4

In case of stateful aggregation (arbitrary) in Structured Streaming with foreachBatch to merge update into delta table, should I persist batch dataframe inside foreachBatch before upserting or not?

It seems for be that persist is not required since i'm writing to single data sink.

On the other hand i have strong feeling that not persisting will cause source re-scan and trigger aggregation twice.

Any comments/thoughts?

foreachBatch((VoidFunction2<Dataset<Row>, Long>) (batchDf, batchId) -> 
        deltaTable.as("table").merge(batchDf.as("updates"), functions.expr("table.id=updates.id"))
        .whenNotMatched().insertAll()           // new session to be added
        .whenMatched()
        .updateAll()
        .execute())
Yurii Oleynikov
  • 103
  • 2
  • 8

2 Answers2

1

So the answer from delta-users (https://groups.google.com/g/delta-users/c/Ihm6PMilCdI) is:

DeltaTable.merge (upsert) does two passes on the source data.

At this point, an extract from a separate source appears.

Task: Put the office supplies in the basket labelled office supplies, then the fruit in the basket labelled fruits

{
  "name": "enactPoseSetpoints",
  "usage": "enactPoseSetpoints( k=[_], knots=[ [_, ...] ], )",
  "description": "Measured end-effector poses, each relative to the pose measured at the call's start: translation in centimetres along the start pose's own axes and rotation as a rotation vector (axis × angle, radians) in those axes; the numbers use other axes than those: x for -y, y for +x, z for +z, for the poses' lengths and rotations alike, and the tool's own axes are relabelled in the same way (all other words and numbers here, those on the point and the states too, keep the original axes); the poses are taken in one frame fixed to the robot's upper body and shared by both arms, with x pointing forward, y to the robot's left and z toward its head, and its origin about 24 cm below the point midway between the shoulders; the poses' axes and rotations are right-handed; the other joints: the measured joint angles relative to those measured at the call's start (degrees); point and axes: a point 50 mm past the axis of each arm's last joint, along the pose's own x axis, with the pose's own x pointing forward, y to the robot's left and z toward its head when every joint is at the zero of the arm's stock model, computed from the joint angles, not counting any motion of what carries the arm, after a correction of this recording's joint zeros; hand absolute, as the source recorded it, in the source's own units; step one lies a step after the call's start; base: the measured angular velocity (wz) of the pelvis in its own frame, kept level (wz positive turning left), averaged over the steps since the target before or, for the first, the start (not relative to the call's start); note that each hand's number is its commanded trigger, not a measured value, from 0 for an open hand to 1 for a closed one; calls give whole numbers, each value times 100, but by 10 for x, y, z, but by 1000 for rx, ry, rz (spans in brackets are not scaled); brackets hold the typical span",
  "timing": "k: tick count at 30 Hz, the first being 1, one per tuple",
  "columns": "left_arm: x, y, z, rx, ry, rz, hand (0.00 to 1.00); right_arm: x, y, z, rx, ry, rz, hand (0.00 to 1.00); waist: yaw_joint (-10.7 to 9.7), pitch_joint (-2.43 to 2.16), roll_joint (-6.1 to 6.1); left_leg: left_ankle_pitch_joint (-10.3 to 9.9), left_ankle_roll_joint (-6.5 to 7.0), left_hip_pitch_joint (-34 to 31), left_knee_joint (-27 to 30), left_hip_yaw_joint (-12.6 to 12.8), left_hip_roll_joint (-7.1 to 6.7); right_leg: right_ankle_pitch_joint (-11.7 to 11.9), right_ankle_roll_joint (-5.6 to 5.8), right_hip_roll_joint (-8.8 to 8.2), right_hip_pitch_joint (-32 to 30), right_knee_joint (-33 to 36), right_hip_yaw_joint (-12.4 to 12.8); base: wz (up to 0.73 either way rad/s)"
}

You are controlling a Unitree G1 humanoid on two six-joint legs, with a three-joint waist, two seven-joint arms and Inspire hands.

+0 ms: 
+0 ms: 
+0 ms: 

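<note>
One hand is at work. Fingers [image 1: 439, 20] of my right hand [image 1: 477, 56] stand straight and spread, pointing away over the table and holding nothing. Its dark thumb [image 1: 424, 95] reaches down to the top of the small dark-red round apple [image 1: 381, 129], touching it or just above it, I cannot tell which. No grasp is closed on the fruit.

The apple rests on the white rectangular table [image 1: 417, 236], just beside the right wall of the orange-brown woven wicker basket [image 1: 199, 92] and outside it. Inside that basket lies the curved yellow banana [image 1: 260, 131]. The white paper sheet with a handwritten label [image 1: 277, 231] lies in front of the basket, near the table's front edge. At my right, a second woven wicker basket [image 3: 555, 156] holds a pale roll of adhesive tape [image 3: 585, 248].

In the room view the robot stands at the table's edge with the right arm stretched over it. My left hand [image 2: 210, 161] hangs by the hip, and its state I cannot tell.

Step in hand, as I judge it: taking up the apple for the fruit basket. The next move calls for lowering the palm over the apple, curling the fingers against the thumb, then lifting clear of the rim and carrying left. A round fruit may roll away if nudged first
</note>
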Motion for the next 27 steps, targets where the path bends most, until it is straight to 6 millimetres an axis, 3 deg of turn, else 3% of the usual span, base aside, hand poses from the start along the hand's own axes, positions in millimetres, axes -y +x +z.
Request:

So if you DO care about the Spark metrics or logs in Arbitrary Stateful Aggregation inside mapGroupsWithState/flatmapGroupsWithState - do persist/cache before merge inside foreachBatch, otherwise sent metrics will have double (x2) values and logs aggregation logs will be emitted twice

Yurii Oleynikov
  • 103
  • 2
  • 8
0

Let me cite the page below:

To avoid recomputations, you should cache the output DataFrame/Dataset, write it to multiple locations, and then uncache it.

I don't know if you have already visited this page but seems that you are correct that persist is not necessary in your case. It is essential for multiple locations.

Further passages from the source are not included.